Epdiy builtin waveforms currently use variable frame timings to reduce the number of update cycles required. This is currently not implemented in V7. Hence, for best results it is recommended to use Vendor waveforms where available, which use constant frame timings.

In comercial applications, displays are driven with information in so-called Waveform Files. These specify how which pulses to apply to the pixel to transition from one gray tone to another. Unfortunately, they are display-specific and proprietary. However, while they are not freely available, they can be obtained through a number of ways:

• Being a large customer of E-Ink. Unfortunately not doable for mere mortals.

• Finding them scattered around the internet. Examples include the MobileRead forums or the NXP Support forum.

• Extracting from e-Reader firmware.

• Extracting from a flash chip that comes with some displays. More on this can be found here.

Waveforms usually come with a *.wbf file extension.

If you have a matching waveform file for your display, it can be converted to a waveform header that’s usable by epdiy. The advantage of using vendor waveforms include the availability of all implemented modes in the waveform file, support of a wide range of temperatures and more accurate grayscale-to-grayscale transitions.

As a first step, the waveform data is extracted from the original waveform file and stored in JSON format. This can be done using a modified version of inkwave by Marc Juul.

Once a matching JSON file is obtained, the scripts/waveform_hdrgen.py utility can be used to generate a waveform header, which can be included in your project.
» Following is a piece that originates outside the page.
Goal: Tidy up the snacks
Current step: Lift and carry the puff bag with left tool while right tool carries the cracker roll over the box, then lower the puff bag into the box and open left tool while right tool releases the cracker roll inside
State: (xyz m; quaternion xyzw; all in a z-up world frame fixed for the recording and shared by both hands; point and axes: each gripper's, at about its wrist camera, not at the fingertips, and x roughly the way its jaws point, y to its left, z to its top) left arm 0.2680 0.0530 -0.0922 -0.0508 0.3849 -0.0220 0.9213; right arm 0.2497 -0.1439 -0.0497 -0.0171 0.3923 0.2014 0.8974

waveform_hdrgen.py [-h] [--list-modes] [--temperature-range TEMPERATURE_RANGE] [--export-modes EXPORT_MODES] name

With the --list-modes option, a list of all included modes is printed. name specifies a name for the generated EpdWaveform object. Additionally, the temperature range and modes to export can be limited in order to reduce file size. An example for the usage of this script can be found in the top-level Makefile of the epdiy repository.

Tips & Tricks

Temperature Dependence

The display refresh speed depends on the environmental temperature. Thus, if your room temperature is significantly different from ~22°C, grayscale accuracy might be affected when using the builtin waveform. This can be mitigated by using a different timing curve, but this would require calibrating the display timings at that temperature. If you did this for some temperature other than room temperature, please submit a pull request!

Deep Sleep Current

Board Revision V5 is optimized for running from a battery thanks to its low deep sleep current consumption. In order to achieve the lowest possible deep sleep current, call

epd_deinit()

before going to deep sleep. This will de-initialize the I2S peripheral used to drive the diplay and bring the pins used by epdiy to a low-power state. You should be able to achieve a deep-sleep current of less than 13µA. If your deep-sleep current is much higher, please check your attached peripherals. With some modules, you have to isolate GPIO 12 before going to deep sleep:

rtc_gpio_isolate(GPIO_NUM_12)

Adding a New Display

This section is work-in-progress.

• Add display definitions in displays.c and epd_display.h.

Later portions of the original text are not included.